AWS Serverless Stack (Dynamo, Lambda, API Gateway) The serverless stack has data stored in DynamoDB. The data is manipulated by Node.js Lambda functions. Data is passed to the lambda functions via API gateway which is called from our front end stack.
Challenges we ran into
- Establishing a way to determine who the user of the Swaste disposal unit was in order to deliver reward points. At first, we wanted to enable this functionality via bluetooth proximity detection; however, after shortcomings of the iOS API, and further hardware troubles with Raspberry Pi (no monitor to connect), we were forced to abandon the idea for QR codes.
- Training/garnering data for the CoreML model
- TLS securing our domain to comply with modern websocket security standards
Accomplishments that we're proud of
- Fully functional Mac, iPad and iPhone applications
- Established sockets between iPad and iPhone and iPad and Mac
- Computer Vision using Core-ML
- AWS backend services (DynamoDB, Lambda, EC2, API-Gateway)

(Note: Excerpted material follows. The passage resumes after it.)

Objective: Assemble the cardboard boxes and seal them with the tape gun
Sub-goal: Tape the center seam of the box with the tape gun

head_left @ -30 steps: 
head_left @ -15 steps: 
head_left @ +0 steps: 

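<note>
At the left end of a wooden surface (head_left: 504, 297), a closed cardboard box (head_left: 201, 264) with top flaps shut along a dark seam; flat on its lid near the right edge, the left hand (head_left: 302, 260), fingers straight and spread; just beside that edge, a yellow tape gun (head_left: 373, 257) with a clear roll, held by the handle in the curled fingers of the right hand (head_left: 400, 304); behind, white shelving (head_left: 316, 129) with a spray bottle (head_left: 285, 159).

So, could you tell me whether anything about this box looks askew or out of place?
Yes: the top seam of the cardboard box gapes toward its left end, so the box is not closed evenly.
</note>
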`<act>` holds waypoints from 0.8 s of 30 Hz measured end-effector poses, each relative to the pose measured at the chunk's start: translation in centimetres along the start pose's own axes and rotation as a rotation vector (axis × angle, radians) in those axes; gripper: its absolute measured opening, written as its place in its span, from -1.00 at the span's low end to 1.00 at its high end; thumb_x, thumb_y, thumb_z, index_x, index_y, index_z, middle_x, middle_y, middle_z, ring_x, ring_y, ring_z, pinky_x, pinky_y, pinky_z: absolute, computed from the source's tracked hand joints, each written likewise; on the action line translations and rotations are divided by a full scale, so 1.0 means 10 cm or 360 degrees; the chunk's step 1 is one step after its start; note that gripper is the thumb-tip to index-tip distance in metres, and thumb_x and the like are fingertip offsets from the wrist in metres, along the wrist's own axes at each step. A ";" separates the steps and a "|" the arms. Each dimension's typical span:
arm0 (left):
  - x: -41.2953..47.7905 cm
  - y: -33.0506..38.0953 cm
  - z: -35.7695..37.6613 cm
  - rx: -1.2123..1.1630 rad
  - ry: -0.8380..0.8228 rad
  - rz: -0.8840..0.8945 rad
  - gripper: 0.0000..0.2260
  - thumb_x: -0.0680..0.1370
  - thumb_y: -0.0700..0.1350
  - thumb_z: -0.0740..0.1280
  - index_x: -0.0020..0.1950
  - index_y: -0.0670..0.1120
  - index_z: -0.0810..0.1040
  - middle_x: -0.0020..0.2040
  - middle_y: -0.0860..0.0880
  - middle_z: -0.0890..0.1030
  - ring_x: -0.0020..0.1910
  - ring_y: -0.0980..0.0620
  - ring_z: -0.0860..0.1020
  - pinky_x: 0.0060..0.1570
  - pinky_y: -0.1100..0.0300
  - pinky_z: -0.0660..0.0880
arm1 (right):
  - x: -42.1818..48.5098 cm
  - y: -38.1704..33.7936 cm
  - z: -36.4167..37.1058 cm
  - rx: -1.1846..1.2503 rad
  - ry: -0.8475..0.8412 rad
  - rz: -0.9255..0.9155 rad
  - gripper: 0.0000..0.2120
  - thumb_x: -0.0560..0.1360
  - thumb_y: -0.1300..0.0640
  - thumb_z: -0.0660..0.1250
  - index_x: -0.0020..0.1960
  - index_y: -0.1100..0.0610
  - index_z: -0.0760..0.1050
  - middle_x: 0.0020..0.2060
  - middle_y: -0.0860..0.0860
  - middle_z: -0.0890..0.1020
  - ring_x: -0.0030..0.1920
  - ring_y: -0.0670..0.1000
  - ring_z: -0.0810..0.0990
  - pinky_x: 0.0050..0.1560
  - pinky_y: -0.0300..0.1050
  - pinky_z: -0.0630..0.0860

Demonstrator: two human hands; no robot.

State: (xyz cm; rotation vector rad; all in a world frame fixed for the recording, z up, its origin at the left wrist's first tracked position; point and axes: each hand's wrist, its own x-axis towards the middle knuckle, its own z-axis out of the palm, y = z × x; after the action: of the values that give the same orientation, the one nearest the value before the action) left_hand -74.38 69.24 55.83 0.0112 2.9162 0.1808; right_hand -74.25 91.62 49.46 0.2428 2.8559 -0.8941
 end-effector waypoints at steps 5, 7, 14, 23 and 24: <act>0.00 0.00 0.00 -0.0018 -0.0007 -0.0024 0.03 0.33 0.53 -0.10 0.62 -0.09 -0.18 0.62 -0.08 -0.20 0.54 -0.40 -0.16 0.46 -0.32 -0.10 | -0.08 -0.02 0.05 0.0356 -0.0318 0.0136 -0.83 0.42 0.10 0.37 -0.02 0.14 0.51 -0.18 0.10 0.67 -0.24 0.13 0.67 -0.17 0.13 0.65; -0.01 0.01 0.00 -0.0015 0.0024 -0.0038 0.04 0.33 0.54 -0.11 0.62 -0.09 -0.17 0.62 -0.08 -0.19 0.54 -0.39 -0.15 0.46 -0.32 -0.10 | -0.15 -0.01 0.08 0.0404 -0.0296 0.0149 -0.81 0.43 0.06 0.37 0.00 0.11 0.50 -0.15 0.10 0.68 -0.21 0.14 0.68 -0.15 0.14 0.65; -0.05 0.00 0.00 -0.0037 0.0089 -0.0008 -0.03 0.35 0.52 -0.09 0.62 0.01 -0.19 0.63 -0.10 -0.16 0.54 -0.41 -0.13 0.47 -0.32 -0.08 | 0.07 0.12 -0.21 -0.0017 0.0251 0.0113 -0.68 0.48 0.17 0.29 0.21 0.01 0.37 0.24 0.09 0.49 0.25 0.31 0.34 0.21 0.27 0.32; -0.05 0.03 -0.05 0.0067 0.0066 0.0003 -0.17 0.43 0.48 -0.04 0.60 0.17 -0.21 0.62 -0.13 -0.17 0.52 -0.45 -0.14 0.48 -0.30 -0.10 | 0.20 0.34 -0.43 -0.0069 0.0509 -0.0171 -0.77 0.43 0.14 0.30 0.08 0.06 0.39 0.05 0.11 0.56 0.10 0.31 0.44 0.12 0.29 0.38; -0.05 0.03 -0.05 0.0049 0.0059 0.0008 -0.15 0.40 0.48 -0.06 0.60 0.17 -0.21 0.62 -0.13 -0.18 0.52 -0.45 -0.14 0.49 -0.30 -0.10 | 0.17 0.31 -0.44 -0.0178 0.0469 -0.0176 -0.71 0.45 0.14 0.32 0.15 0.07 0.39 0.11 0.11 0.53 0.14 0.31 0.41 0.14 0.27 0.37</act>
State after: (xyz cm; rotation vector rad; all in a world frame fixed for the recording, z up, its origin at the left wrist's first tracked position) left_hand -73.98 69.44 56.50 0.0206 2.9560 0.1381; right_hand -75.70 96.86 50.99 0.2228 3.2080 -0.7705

- Controlling servo motors using Arduino connected to Mac host
- Controlling Arduino functions through interactions on iPad application
- Webscrapping Computer Vision data with Python3 library
What we learned
- Use of external hardware (Arduino, Raspberry PI 3B, Servo)
- 3D Printing and Laser Cutting tools
- Webscrapping for images using Python3
- Integrating mulitple software ---- with hardware components in a coherent system
- Using Core-ML and Vision Kit to train a Convolutional Neural-Network based classification model
- Recycling concepts and proper waste etiqeutte
What's next for swaste
In the immediate future, Swaste plans to expand the data it trains its computer vision on in order to be able to cater to a larger variety of object classifications.
Swaste has real world application in office and urban settings. Our goal is not to replace every garbage can with Swaste. The reality is, we will always be a minority, and we embrace this fact as a key motivating factor for our vision to place small batches of units across high populated areas, thus to maximize proper waste disposal education.